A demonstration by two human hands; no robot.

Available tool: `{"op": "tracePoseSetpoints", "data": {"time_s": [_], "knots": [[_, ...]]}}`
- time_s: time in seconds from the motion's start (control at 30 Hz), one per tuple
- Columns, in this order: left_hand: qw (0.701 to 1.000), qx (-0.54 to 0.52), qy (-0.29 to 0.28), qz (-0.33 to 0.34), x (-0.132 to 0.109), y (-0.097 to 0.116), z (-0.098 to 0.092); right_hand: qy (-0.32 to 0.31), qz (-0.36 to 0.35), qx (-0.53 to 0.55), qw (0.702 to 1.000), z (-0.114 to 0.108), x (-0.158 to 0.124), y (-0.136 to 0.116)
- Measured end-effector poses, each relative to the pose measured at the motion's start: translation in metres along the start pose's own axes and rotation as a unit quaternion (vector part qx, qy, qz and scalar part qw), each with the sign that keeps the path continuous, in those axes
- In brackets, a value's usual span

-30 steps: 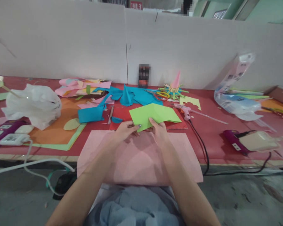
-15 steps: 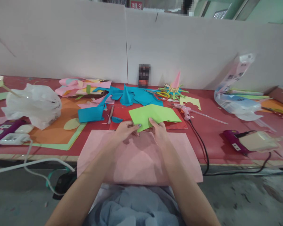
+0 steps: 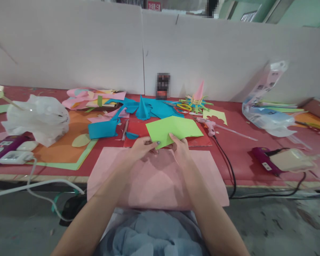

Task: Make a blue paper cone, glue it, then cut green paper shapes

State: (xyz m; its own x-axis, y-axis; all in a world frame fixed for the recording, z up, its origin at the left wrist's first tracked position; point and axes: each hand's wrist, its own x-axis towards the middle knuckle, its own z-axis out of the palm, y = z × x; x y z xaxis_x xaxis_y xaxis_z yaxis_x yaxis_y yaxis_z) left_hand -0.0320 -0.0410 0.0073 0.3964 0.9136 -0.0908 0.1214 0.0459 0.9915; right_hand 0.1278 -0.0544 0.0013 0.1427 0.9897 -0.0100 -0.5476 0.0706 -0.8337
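Observation:
A folded light green paper [image 3: 173, 128] is held up between both hands, over the pink sheet [image 3: 157, 181] at the table's front edge. My left hand [image 3: 143, 147] pinches its lower left corner, thumb on top and fingers beneath. My right hand [image 3: 179, 146] grips the lower edge nearer the middle, its thumb lying on the paper. Behind the green paper lies a red sheet [image 3: 134, 128] with a small blue piece [image 3: 132, 135] on it. A blue paper cone [image 3: 142, 109] stands farther back.
A glue gun [image 3: 210, 126] with a black cord lies right, near scissors [image 3: 184, 106] and a pink cone [image 3: 199, 92] on a colourful base. At left are a white plastic bag [image 3: 38, 119], orange paper [image 3: 69, 142] and a power strip [image 3: 9, 147]. Another power strip [image 3: 266, 161] sits right.
The green paper has tilted slightly, its top edge a little higher and its right end shifted slightly left. Both hands keep their hold with barely any movement.

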Motion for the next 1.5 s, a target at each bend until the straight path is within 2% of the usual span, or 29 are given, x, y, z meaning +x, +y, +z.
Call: {"op": "tracePoseSetpoints", "data": {"time_s": [0.13, 0.53, 0.7, 0.77, 0.83, 0.9, 1.0, 1.13, 1.23, 1.33, 1.43, 1.5], "knots": [[1.000, 0.001, -0.001, 0.011, 0.001, -0.002, 0.000, 0.018, -0.005, 0.002, 1.000, 0.000, -0.001, 0.002], [0.999, -0.036, -0.012, -0.002, 0.002, -0.004, 0.002, -0.011, -0.011, -0.057, 0.998, -0.002, 0.000, 0.002], [0.997, -0.069, 0.024, 0.005, 0.001, -0.001, 0.002, 0.014, -0.002, -0.101, 0.995, -0.002, 0.000, 0.002], [0.996, -0.074, 0.045, 0.023, -0.001, 0.003, 0.003, 0.009, 0.007, -0.140, 0.990, 0.001, -0.005, 0.000], [0.993, -0.088, 0.066, 0.039, -0.004, 0.009, 0.005, -0.028, 0.019, -0.166, 0.986, 0.008, -0.014, -0.005], [0.988, -0.116, 0.084, 0.049, -0.010, 0.016, 0.011, -0.050, 0.013, -0.155, 0.987, 0.016, -0.026, -0.010], [0.983, -0.151, 0.076, 0.066, -0.020, 0.028, 0.022, -0.008, -0.022, -0.128, 0.992, 0.028, -0.042, -0.019], [0.977, -0.173, 0.079, 0.096, -0.025, 0.045, 0.034, -0.009, -0.042, -0.130, 0.991, 0.035, -0.043, -0.037], [0.973, -0.170, 0.093, 0.128, -0.015, 0.059, 0.035, -0.022, -0.038, -0.145, 0.988, 0.038, -0.028, -0.052], [0.973, -0.136, 0.097, 0.157, 0.005, 0.068, 0.027, -0.031, -0.056, -0.134, 0.989, 0.038, -0.007, -0.058], [0.980, -0.097, 0.078, 0.158, 0.028, 0.061, 0.016, -0.035, -0.084, -0.104, 0.990, 0.030, 0.015, -0.047], [0.987, -0.082, 0.048, 0.126, 0.039, 0.049, 0.009, -0.029, -0.064, -0.099, 0.993, 0.021, 0.025, -0.034]]}}
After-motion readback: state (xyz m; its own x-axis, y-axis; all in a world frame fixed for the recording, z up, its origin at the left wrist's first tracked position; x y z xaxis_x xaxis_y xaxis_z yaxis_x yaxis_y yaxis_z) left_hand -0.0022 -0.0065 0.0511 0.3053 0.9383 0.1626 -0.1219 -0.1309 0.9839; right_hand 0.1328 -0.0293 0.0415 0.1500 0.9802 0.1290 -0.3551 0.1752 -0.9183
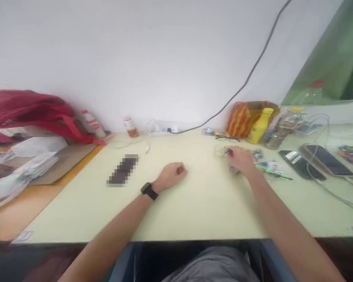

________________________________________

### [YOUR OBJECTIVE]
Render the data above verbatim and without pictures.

### [OUTPUT OF THE EXERCISE]
A demonstration by two human hands; no robot.

Available tool: `{"op": "tracePoseSetpoints", "data": {"time_s": [_], "knots": [[_, ...]]}}`
- time_s: time in seconds from the motion's start (control at 30 Hz), one per tuple
- Columns, in this order: left_hand: qw (0.701 to 1.000), qx (-0.54 to 0.52), qy (-0.29 to 0.28), qz (-0.33 to 0.34), x (-0.132 to 0.109), y (-0.097 to 0.116), z (-0.098 to 0.092); right_hand: qy (-0.32 to 0.31), qz (-0.36 to 0.35), qx (-0.53 to 0.55), qw (0.702 to 1.000), z (-0.114 to 0.108), x (-0.158 to 0.124), y (-0.136 to 0.116)
- Measured end-effector poses, each relative to the pose measured at the motion's start: translation in metres along the start pose's own axes and rotation as a unit quaternion (vector part qx, qy, qz and scalar part qw), each with the sign that keeps the path continuous, in those axes
- In brackets, a value's usual span

-30 steps: 
-15 steps: 
+0 steps: 

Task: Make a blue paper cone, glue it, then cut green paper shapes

State: (xyz m; its own x-axis, y-axis; all in a world frame fixed for the recording, z up, its origin at the left wrist's first tracked position; point and axes: each hand's wrist, its own x-axis towards the middle knuckle, its own z-axis out of the palm, y = z × x; x y z xaxis_x xaxis_y xaxis_z yaxis_x yaxis_y yaxis_z) left_hand -0.0320 -0.0410 0.0073 0.3964 0.9136 -0.0908 0.1214 0.0459 0.9915; right_hand 0.1278 -0.0544 0.0013 0.1427 0.9897 -0.0100 -0.5476 0.0706 -0.8337
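Observation:
A folded light green paper [image 3: 173, 128] is held up between both hands, over the pink sheet [image 3: 157, 181] at the table's front edge. My left hand [image 3: 143, 147] pinches its lower left corner, thumb on top and fingers beneath. My right hand [image 3: 179, 146] grips the lower edge nearer the middle, its thumb lying on the paper. Behind the green paper lies a red sheet [image 3: 134, 128] with a small blue piece [image 3: 132, 135] on it. A blue paper cone [image 3: 142, 109] stands farther back.
A glue gun [image 3: 210, 126] with a black cord lies right, near scissors [image 3: 184, 106] and a pink cone [image 3: 199, 92] on a colourful base. At left are a white plastic bag [image 3: 38, 119], orange paper [image 3: 69, 142] and a power strip [image 3: 9, 147]. Another power strip [image 3: 266, 161] sits right.
The green paper has tilted slightly, its top edge a little higher and its right end shifted slightly left. Both hands keep their hold with barely any movement.
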
Motion for the next 1.5 s, a target at each bend until the straight path is within 2% of the usual span, or 29 are given, x, y, z meaning +x, +y, +z.
Call: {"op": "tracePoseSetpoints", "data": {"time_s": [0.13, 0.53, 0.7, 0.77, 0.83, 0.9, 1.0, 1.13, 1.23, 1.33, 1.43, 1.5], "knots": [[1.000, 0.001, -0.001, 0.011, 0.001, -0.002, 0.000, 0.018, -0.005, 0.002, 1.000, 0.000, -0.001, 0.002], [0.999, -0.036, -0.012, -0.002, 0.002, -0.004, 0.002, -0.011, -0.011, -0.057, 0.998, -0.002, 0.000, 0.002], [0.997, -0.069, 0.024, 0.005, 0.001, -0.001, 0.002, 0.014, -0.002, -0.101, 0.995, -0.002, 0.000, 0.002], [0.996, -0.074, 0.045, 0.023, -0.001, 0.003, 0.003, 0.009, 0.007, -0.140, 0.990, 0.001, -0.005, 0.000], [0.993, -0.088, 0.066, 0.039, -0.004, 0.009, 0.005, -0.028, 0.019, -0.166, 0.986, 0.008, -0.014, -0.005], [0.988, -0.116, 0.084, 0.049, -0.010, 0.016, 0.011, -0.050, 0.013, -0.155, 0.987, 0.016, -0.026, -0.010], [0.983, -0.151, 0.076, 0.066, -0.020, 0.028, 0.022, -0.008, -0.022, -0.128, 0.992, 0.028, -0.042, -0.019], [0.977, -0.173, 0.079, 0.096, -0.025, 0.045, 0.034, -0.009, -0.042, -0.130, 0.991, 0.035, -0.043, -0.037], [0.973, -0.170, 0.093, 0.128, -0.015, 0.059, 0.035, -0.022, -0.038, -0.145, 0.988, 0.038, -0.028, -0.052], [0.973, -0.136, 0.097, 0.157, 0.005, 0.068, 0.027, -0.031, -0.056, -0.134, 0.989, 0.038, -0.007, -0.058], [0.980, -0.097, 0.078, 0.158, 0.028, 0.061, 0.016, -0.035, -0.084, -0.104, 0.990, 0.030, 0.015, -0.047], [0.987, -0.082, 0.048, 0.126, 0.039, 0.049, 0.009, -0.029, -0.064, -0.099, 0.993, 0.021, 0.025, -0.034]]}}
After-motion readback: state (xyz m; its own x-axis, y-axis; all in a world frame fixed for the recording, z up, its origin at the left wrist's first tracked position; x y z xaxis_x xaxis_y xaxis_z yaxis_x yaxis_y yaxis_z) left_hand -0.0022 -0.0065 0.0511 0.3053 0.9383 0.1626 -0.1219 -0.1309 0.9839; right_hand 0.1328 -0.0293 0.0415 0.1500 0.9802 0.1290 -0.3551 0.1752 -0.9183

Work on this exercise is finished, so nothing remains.